Ciprofloxacin has also been reported to interfere with physiologically significant cell differentiation processes, such as spermatogenesis (57), brain development (41), bone mineralization (58), as well as to induce renal toxicity and heart arrhythmia (59). While the molecular mechanisms of these adverse effects are yet unclear, mitochondria play a central role in all of these physiological processes, making mitochondrial impairment a likely culprit for the disturbed cellular physiology.”
Throughout the article, the effects of ciprofloxacin are compared to the effects of another topoisomerase interrupting drug, doxorubicin. Per its wikipedia post, Doxorubicin “is a chemotherapy medication used to treat cancer. This includes breast cancer, bladder cancer, Kaposi’s sarcoma, lymphoma, and acute lymphocytic leukemia.” The authors of Ciprofloxacin impairs mitochondrial DNA replication initiation through inhibition of Topoisomerase 2 noted that, “Interestingly, doxorubicin had a similar, but milder inhibitory effect on mtDNA replication than ciprofloxacin.” Why, yes, it is interesting that a drug that is marketed and dispensed as an antibiotic is more damaging than a similar drug that is marketed and dispensed as a chemotherapy drug. It’s very interesting indeed. It is also interesting that another topoisomerase interrupting chemotherapeutic drug, topotecan, was found to increase the expression of genes related to autism (“Topoisomerases facilitate transcription of long genes linked to autism“).
The Ciprofloxacin impairs mitochondrial DNA replication initiation through inhibition of Topoisomerase 2, authors conclude their article with two points. First, that very little is known about the consequences of mtDNA supercoiling. “Although central in bacterial genome maintenance, the whole phenomena of DNA supercoiling and its functional implications are virtually unstudied in mitochondria and calls for future research.” Yes, future research is needed, and better late than never. But nalidixic acid, the backbone of all fluoroquinolone antibiotics, was first used clinically in 1967. Shame on the medical and scientific communities for not studying the effects of fluoroquinolones on mtDNA earlier. We should have known more about the consequences of these drugs long before millions of prescriptions had been doled out, and millions of people affected.

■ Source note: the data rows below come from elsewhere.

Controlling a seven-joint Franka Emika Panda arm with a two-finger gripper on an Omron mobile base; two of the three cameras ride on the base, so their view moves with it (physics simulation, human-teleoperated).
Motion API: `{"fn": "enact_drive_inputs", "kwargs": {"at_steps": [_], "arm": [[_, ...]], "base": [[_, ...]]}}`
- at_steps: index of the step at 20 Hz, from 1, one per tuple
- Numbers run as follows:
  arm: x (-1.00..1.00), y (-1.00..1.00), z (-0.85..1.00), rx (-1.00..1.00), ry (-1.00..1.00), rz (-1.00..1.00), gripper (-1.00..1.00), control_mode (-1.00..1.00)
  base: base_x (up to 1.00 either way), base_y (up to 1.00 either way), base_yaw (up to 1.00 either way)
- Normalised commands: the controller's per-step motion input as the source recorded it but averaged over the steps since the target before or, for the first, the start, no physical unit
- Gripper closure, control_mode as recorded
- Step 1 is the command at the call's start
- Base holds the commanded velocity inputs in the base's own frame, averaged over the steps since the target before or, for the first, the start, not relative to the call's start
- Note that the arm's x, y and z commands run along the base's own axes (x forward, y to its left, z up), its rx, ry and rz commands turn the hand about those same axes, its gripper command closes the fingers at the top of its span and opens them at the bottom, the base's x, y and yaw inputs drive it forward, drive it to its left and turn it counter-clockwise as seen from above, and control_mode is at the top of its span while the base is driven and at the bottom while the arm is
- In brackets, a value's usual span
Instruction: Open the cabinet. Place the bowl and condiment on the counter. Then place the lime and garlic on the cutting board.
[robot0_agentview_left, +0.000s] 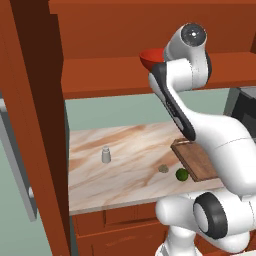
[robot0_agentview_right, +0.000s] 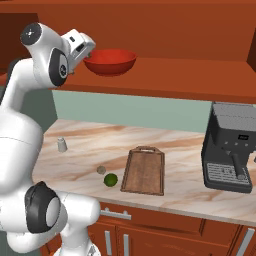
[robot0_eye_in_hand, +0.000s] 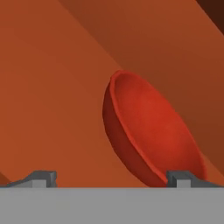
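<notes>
Nearest your base, the lime (robot0_agentview_right: 110, 179) and garlic (robot0_agentview_right: 101, 170) lay on the counter (robot0_agentview_right: 180, 145) just left of the cutting board (robot0_agentview_right: 144, 170), with the condiment (robot0_agentview_right: 61, 144) farther left. Up in the open cabinet (robot0_agentview_right: 190, 75), your gripper (robot0_eye_in_hand: 109, 177) stood wide apart, empty, just short of the bowl (robot0_agentview_right: 110, 61) on the shelf.

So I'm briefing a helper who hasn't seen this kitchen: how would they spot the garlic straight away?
Start at the beige marble counter and find the wooden cutting board lying on it. Just off the board's long side, on the side away from the coffee machine, sit two small round things close together. The garlic is the dull grey-beige lump; the lime beside it is dark green and slightly bigger.
</notes>
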Motion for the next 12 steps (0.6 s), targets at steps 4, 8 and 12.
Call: {"fn": "enact_drive_inputs", "kwargs": {"at_steps": [4, 8, 12], "arm": [[0.21, 0.00, 0.00, 0.00, 0.06, -0.05, -1.00, -1.00], [0.24, 0.00, 0.00, 0.00, 0.03, -0.04, -1.00, -1.00], [0.26, 0.00, 0.00, 0.00, 0.00, -0.03, -1.00, -1.00]], "base": [[0.00, 0.00, 0.00], [0.00, 0.00, 0.00], [0.00, 0.00, 0.00]]}}
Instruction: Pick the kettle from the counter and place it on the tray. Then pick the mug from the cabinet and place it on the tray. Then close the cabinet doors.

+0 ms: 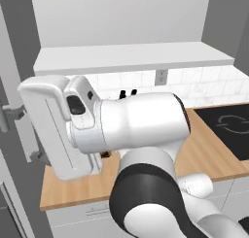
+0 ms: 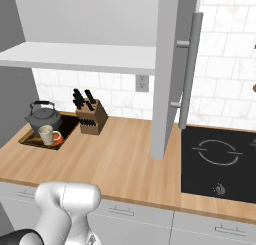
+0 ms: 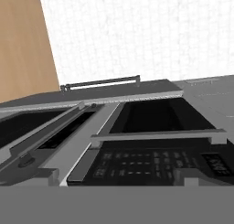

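On the left end of the counter (image 2: 115,154) the tray (image 2: 37,139) already carries both pieces: the dark kettle (image 2: 43,117) sits toward its back, and the cream mug (image 2: 47,135) stands just in front of it, inside the wooden rim. The knife block (image 2: 91,118) is just beside the tray on the right.

So what's left, I'd say, is the doors. One cabinet door (image 2: 167,74) stands swung out edge-on over the worktop, its long bar handle (image 2: 189,71) running down the side nearest the cooktop (image 2: 220,159). In the left base view another grey panel (image 1: 12,110) hangs open at the far left, behind the arm's big white link.

The pincer itself I can't make out here; going by its setting, the jaws stand wide with nothing between them, though I can't confirm that by eye.

That door looks stiff, flat and light on its hinge. The slim metal bar would be slippery to pinch, so a push on the flat face near its free edge seems the safer way to swing it home.
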Available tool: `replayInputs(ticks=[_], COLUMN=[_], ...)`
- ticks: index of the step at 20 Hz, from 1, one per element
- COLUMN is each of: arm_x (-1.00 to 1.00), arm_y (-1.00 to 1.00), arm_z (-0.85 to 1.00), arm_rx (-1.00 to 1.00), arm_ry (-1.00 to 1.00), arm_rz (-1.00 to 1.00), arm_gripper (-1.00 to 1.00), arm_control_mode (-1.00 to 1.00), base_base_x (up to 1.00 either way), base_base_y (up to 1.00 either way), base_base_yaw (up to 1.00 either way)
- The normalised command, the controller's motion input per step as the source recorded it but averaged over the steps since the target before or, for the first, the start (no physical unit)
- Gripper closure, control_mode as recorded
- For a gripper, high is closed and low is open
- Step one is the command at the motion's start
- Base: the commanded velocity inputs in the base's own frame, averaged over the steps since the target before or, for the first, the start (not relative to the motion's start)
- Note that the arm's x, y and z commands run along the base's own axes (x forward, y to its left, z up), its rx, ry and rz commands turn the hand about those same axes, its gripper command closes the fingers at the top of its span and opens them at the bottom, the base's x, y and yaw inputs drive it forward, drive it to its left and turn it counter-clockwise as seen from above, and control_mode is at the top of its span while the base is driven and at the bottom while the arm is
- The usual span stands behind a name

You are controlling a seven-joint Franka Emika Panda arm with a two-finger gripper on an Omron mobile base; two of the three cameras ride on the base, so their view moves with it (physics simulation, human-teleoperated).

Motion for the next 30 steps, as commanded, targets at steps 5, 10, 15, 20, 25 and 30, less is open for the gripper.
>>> replayInputs(ticks=[5,10,15,20,25,30], arm_x=[-0.01,0.21,0.51,0.47,0.47,0.38], arm_y=[0.48,0.51,0.31,0.07,0.13,-0.10], arm_z=[-0.01,-0.14,-0.15,-0.18,-0.24,-0.14], arm_rx=[-0.01,0.00,0.00,-0.01,0.00,-0.03], arm_ry=[0.00,0.00,0.00,0.09,0.03,0.01], arm_rz=[-0.07,-0.13,-0.14,-0.14,-0.05,-0.07], arm_gripper=[-1.00,-1.00,-1.00,-1.00,-1.00,-1.00], arm_control_mode=[-1.00,-1.00,-1.00,-1.00,-1.00,-1.00], base_base_x=[0.00,0.00,0.00,0.00,0.00,0.00], base_base_y=[0.00,0.00,0.00,0.00,0.00,0.00], base_base_yaw=[0.00,0.00,0.00,0.00,0.00,0.00])
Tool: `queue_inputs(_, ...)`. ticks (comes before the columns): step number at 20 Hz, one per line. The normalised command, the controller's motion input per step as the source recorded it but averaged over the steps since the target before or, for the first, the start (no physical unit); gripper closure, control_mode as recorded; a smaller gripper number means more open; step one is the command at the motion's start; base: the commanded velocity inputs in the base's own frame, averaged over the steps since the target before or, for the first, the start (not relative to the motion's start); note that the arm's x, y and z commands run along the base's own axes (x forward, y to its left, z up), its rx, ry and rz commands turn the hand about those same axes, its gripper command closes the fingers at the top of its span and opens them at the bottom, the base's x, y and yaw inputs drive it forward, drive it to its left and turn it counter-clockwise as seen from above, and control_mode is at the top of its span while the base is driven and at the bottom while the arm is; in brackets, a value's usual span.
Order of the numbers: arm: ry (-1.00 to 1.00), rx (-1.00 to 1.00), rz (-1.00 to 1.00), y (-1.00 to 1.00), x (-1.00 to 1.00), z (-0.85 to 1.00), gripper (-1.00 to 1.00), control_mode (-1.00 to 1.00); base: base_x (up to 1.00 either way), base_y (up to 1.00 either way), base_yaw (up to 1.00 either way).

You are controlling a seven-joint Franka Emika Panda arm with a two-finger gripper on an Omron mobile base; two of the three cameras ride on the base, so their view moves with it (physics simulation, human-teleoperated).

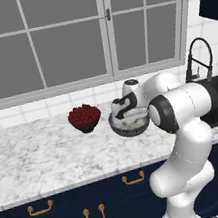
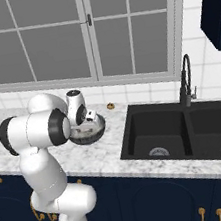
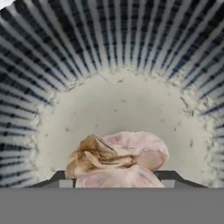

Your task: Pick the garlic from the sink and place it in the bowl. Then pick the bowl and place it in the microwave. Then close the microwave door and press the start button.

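garlic: pale pinkish-white bulb with a tan papery tuft, lying between the pincer's two finger tips, inside the bowl.
bowl: wide and shallow, dark blue-grey striped wall, pale speckled floor; upright on the marble counter, directly under the pincer.
sink: black double basin with round metal drains and a tall black faucet, well apart from the pincer, off to the arm's right.

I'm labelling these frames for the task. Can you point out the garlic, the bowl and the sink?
garlic (image 3: 124, 159): hand view, on the bulb's pale skin.
bowl (image 1: 127, 128): left base view, on its patterned outer wall.
sink (image 2: 151, 129): right base view, on the left basin's black wall.
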Motion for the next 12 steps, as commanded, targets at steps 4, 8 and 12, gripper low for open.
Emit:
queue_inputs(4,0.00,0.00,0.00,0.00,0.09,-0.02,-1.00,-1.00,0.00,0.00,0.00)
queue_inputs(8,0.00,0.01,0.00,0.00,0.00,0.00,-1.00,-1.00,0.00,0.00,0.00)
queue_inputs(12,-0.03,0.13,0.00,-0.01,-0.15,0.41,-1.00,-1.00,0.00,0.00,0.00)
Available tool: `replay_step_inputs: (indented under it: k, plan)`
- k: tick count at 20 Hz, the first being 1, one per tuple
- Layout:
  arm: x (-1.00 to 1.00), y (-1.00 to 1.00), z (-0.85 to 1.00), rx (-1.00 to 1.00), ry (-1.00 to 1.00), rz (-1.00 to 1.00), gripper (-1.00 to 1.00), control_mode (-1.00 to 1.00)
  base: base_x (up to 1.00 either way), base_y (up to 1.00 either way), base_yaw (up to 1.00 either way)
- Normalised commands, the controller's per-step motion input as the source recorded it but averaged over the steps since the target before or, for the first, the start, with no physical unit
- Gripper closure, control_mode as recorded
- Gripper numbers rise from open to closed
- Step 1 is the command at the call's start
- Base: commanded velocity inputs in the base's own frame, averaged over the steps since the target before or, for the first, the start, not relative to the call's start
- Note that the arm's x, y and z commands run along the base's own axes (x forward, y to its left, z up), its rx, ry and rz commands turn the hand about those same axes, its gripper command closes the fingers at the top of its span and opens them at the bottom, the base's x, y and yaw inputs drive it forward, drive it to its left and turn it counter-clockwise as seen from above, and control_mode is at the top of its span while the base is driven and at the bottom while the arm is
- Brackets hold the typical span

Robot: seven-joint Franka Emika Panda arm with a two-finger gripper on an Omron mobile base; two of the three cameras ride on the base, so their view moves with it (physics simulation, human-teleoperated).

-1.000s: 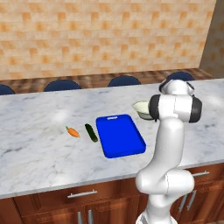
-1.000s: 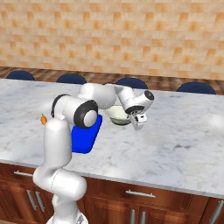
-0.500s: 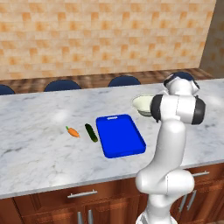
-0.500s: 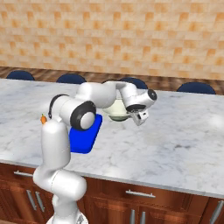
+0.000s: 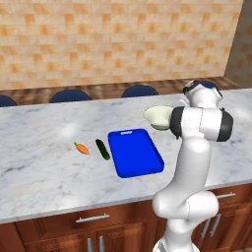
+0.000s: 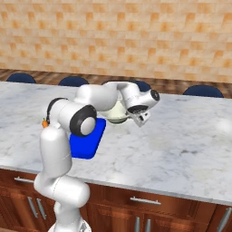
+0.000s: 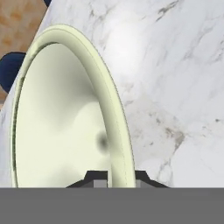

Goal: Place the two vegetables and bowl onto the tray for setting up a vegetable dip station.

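Note:
My gripper [image 7: 116, 177] is shut on the rim of the pale cream bowl [image 7: 65, 122], with one fingertip inside and one outside. The bowl [image 5: 157, 116] hangs slightly above the counter, just right of the blue tray's far end, and it also shows beside my hand [image 6: 115, 111]. The blue tray [image 5: 135, 152] lies flat on the marble with nothing on it. Left of the tray lies the dark green cucumber [image 5: 102, 149], and further left the small orange carrot [image 5: 82, 148]. From the right side, the tray [image 6: 86, 141] and carrot [image 6: 45, 122] peek out from behind my arm.
The marble counter [image 5: 44, 147] runs wide to both sides. Dark blue stool tops [image 5: 70, 95] line its far edge below a tan tiled wall. Wooden drawers with metal handles [image 5: 92, 218] sit under the near edge.
The bowl has come up off the counter in my gripper and shifted slightly toward the tray. The tray, cucumber and carrot have stayed put.

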Motion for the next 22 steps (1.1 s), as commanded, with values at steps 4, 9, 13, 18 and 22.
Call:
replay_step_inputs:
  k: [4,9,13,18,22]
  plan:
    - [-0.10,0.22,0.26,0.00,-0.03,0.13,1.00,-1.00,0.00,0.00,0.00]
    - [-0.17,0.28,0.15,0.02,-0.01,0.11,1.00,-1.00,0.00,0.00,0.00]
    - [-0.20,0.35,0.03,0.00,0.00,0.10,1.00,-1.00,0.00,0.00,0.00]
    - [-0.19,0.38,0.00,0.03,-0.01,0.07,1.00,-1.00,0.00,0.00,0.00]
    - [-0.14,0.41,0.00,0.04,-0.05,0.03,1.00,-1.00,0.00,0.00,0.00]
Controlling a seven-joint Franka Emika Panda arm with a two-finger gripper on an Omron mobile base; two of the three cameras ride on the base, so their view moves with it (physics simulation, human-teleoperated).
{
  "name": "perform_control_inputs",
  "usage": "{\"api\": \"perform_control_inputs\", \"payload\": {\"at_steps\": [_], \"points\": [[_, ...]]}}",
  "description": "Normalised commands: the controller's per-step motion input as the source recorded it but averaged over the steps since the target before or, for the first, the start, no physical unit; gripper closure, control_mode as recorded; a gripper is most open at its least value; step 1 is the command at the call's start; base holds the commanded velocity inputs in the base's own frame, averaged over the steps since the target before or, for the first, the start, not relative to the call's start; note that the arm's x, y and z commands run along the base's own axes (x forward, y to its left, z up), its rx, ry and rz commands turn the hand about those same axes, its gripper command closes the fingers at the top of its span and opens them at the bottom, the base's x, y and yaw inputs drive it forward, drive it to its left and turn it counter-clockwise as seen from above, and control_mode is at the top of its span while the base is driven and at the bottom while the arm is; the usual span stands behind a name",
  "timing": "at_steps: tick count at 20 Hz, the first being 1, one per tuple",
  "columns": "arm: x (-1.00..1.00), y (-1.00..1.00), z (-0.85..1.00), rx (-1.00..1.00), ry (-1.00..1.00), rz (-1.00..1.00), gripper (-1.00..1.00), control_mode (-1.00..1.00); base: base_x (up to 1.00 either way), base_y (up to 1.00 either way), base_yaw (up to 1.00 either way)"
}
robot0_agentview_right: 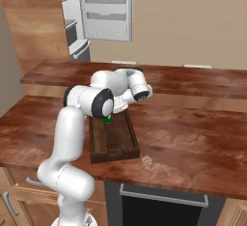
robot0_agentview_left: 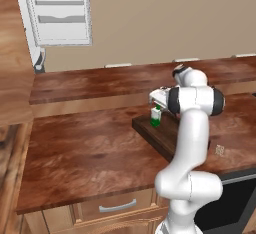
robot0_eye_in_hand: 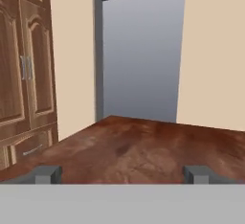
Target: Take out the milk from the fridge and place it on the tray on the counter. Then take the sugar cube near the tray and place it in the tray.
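Milk carton (robot0_agentview_left: 156,115) standing upright in the wooden tray (robot0_agentview_right: 116,145) on the counter (robot0_agentview_left: 85,153), released by the gripper (robot0_eye_in_hand: 122,174), whose fingers are spread wide and empty; sugar cube (robot0_agentview_right: 146,161) lies just beside the tray, not yet moved.

We look along the counter (robot0_eye_in_hand: 139,146), its glossy reddish wood running toward a grey doorway (robot0_eye_in_hand: 141,55) in the beige wall beyond it; brown cabinets (robot0_eye_in_hand: 24,74) stand left of the counter, and our gripper (robot0_eye_in_hand: 122,174) fingertips sit wide apart over its near end
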Motion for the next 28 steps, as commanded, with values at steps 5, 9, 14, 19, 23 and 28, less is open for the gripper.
{"api": "perform_control_inputs", "payload": {"at_steps": [5, 9, 14, 19, 23, 28], "points": [[-0.29, -0.11, 0.42, 0.0, -0.05, 0.0, -1.0, -1.0, 0.0, 0.0, 0.0], [-0.51, -0.23, 0.48, 0.0, -0.07, 0.0, -1.0, -1.0, 0.0, 0.0, 0.0], [-0.84, -0.42, 0.41, 0.0, -0.11, -0.02, -1.0, -1.0, 0.0, 0.0, 0.0], [-1.0, -0.34, 0.26, -0.04, -0.23, -0.07, -1.0, -1.0, 0.0, 0.0, 0.0], [-0.79, -0.26, 0.25, -0.07, -0.11, -0.18, -1.0, -1.0, 0.0, 0.0, 0.0], [-0.51, -0.35, 0.32, -0.03, 0.0, -0.22, -1.0, -1.0, 0.0, 0.0, 0.0]]}}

Second, the authors of Ciprofloxacin impairs mitochondrial DNA replication initiation through inhibition of Topoisomerase 2 conclude by stating, “As fluoroquinolone antibiotics are widely used and effective drugs against a number of important bacterial pathogens, their dosage, systemic enrichment and side-effects should be reviewed in the mitochondrial context, and their clinical use should be considered with great care.” Yes, indeed, the effects of fluoroquinolones on mitochondria should be given long, hard, thoughtful consideration by every doctor, pharmacist, scientist, and every relevant person in the FDA and other regulatory agencies.
Ciprofloxacin impairs mitochondrial DNA replication initiation through inhibition of Topoisomerase 2 is an eye-opening article with groundbreaking research. Yes, more research needs to be done. But the research that has been done, that is described in the article, is greatly appreciated. Thank you to all the authors – Anu Hangas, Koit Aasumets, Nina J Kekäläinen, Mika Paloheinä, Jaakko L Pohjoismäki, Joachim M Gerhold, and Steffi Goffart.